Exercise directions —
Please write out exactly, and only, the lines from the first in the material below to the line containing "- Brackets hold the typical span", both included.

Listed records —
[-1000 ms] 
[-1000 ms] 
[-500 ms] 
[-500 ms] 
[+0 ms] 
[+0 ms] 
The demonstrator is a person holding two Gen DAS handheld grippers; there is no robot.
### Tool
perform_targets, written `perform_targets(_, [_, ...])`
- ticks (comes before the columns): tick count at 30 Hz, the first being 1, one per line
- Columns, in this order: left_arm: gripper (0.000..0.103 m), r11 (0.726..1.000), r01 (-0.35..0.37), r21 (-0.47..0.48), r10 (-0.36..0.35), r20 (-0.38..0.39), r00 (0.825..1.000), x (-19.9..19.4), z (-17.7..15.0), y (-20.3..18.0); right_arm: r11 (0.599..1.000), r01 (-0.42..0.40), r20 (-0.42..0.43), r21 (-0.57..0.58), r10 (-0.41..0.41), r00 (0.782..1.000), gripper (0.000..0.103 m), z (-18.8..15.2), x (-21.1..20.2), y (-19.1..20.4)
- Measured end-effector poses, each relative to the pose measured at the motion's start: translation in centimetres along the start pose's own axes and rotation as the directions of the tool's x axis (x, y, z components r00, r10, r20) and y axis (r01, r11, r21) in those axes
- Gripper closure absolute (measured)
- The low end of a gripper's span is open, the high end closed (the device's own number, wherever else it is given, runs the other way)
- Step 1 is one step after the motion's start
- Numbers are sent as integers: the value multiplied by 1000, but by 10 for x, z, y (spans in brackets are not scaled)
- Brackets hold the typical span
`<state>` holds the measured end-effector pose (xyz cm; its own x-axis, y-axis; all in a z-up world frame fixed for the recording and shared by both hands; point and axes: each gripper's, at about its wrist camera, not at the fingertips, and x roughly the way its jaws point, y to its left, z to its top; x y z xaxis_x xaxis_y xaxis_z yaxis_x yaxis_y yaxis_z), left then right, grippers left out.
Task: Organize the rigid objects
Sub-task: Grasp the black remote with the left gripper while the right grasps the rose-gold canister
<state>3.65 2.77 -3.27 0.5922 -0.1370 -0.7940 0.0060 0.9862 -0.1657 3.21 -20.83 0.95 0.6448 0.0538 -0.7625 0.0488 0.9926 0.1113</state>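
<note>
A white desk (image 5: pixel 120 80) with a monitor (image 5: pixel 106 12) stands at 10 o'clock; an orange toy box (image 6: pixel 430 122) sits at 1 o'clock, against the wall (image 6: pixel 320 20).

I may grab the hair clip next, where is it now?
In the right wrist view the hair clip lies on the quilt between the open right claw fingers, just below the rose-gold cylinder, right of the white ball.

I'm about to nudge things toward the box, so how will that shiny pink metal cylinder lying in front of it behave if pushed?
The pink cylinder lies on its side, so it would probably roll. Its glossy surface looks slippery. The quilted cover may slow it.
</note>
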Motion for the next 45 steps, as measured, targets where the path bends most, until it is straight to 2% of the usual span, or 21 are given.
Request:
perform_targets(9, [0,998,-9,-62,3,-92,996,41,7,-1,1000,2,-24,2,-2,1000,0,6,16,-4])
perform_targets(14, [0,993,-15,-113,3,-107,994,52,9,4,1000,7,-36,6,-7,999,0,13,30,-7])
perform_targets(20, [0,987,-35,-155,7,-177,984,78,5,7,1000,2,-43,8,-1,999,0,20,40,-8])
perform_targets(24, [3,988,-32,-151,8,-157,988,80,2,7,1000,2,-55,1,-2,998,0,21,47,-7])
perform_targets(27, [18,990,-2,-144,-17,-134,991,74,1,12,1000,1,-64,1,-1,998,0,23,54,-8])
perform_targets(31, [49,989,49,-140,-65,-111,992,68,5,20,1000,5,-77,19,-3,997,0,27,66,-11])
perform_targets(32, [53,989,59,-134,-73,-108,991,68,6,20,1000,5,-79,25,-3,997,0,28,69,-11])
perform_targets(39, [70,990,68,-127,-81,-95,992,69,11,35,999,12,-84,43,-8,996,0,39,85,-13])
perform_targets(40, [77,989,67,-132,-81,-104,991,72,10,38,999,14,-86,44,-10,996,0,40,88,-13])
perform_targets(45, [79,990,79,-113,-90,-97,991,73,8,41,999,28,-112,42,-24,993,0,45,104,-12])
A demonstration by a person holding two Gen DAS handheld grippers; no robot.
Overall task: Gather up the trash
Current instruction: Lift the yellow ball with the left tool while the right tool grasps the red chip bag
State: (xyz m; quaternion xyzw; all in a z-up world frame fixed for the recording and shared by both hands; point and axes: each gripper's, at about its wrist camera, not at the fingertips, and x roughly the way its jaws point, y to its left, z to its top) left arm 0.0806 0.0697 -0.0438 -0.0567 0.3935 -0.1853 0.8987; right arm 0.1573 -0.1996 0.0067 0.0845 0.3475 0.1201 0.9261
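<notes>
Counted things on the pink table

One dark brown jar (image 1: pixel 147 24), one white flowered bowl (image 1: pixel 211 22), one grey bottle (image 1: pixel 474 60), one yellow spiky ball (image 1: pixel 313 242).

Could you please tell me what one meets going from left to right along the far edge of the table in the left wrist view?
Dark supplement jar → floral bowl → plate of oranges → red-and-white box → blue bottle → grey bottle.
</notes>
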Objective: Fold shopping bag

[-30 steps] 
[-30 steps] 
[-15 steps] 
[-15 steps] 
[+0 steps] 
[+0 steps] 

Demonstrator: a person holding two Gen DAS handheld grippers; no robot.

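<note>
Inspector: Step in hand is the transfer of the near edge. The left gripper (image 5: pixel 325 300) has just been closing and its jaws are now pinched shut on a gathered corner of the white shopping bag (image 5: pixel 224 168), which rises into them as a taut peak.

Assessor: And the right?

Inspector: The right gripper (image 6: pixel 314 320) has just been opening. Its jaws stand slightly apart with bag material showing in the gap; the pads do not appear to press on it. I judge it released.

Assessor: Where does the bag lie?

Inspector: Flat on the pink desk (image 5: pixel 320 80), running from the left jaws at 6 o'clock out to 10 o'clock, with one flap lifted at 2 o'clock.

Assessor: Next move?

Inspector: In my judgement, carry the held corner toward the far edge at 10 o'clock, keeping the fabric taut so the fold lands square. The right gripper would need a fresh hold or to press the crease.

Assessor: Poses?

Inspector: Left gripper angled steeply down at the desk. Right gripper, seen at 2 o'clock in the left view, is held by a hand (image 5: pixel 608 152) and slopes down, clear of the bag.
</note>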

Answer box —
[-1000 ms] 
[-1000 ms] 
[-500 ms] 
[-500 ms] 
[+0 ms] 
[+0 ms] 
The demonstrator is a person holding two Gen DAS handheld grippers; there is no robot.
### Tool
perform_targets, written `perform_targets(_, [_, ...])`
- ticks (comes before the columns): tick count at 30 Hz, the first being 1, one per line
- Columns, in this order: left_arm: gripper (0.000..0.103 m), r11 (0.726..1.000), r01 (-0.35..0.37), r21 (-0.47..0.48), r10 (-0.36..0.35), r20 (-0.38..0.39), r00 (0.825..1.000), x (-19.9..19.4), z (-17.7..15.0), y (-20.3..18.0); right_arm: r11 (0.599..1.000), r01 (-0.42..0.40), r20 (-0.42..0.43), r21 (-0.57..0.58), r10 (-0.41..0.41), r00 (0.782..1.000), gripper (0.000..0.103 m), z (-18.8..15.2), x (-21.1..20.2), y (-19.1..20.4)
- Measured end-effector poses, each relative to the pose measured at the motion's start: translation in centimetres along the start pose's own axes and rotation as the directions of the tool's x axis (x, y, z components r00, r10, r20) and y axis (r01, r11, r21) in those axes
- Gripper closure absolute (measured)
- The low end of a gripper's span is open, the high end closed (the device's own number, wherever else it is given, runs the other way)
- Step 1 is one step after the motion's start
- Numbers are sent as integers: the value multiplied by 1000, but by 10 for x, z, y (spans in brackets are not scaled)
- Brackets hold the typical span

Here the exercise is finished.